▶ What the task asks
Only the lines containing "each" should appear in the answer, copied from the listing below.

▶ Recorded data
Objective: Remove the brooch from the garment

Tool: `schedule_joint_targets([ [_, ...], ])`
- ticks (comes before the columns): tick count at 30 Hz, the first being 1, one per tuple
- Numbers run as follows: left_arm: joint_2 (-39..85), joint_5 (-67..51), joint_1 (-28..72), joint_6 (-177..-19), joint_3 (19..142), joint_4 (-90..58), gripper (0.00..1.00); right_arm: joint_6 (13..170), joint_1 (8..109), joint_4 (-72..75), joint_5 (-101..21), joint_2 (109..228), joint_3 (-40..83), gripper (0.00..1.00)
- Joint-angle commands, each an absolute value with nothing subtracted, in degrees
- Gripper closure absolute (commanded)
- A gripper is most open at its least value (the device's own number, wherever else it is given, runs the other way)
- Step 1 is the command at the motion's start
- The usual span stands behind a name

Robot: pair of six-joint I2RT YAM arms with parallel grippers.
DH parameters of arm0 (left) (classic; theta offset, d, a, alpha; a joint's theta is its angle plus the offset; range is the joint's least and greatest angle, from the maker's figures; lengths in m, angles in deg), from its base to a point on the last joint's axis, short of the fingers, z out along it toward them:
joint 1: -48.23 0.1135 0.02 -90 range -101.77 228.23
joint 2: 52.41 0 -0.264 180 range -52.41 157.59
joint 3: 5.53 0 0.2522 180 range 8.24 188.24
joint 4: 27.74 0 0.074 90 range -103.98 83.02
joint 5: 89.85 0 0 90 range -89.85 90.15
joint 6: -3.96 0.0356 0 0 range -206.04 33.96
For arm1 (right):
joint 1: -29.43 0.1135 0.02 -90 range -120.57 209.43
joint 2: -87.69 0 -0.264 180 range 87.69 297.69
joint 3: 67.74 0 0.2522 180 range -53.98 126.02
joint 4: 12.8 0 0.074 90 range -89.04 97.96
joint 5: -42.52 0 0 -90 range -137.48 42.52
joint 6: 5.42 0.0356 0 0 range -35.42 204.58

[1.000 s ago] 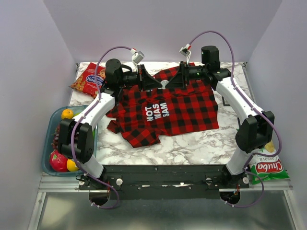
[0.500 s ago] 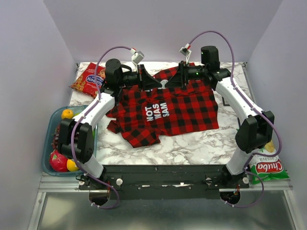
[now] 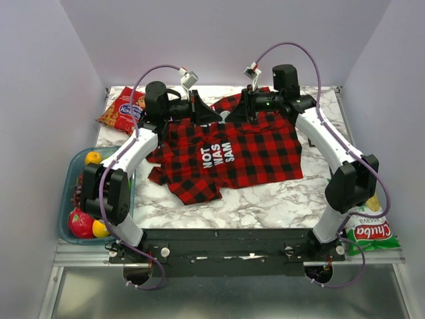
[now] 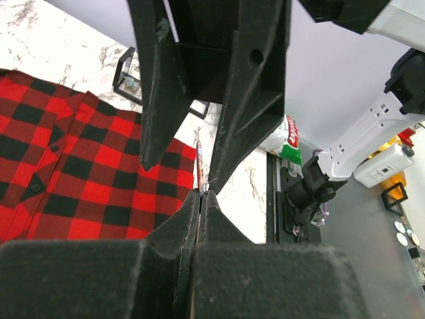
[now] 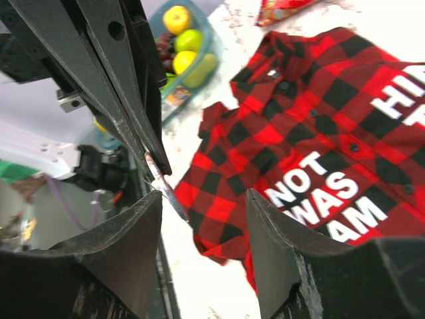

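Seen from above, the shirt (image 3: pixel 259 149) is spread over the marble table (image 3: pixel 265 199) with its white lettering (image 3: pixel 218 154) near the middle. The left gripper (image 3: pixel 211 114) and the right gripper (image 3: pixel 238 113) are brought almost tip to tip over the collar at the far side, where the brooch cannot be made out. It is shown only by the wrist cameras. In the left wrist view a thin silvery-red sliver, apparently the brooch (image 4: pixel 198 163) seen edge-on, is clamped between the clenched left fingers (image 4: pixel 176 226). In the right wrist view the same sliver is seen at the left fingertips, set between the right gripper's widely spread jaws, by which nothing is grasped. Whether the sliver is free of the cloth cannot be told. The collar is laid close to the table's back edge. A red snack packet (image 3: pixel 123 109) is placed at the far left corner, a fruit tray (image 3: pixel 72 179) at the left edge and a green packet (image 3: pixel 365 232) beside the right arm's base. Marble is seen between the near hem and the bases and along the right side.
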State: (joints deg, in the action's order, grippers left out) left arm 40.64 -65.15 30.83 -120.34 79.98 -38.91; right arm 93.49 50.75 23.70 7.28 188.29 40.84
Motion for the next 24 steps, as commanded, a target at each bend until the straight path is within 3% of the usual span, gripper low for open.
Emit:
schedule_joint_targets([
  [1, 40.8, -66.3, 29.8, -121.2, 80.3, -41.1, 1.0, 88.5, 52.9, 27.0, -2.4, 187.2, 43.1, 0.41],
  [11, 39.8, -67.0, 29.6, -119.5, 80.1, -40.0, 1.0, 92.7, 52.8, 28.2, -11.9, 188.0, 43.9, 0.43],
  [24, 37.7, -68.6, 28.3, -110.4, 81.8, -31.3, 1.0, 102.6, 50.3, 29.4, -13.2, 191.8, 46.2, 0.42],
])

▶ Expected answer
- Joint-angle commands, each an absolute value with nothing subtracted, in degrees
Motion for the next 24 steps, as commanded, a target at each bend until the straight path is within 3% of the usual span, gripper low for open.

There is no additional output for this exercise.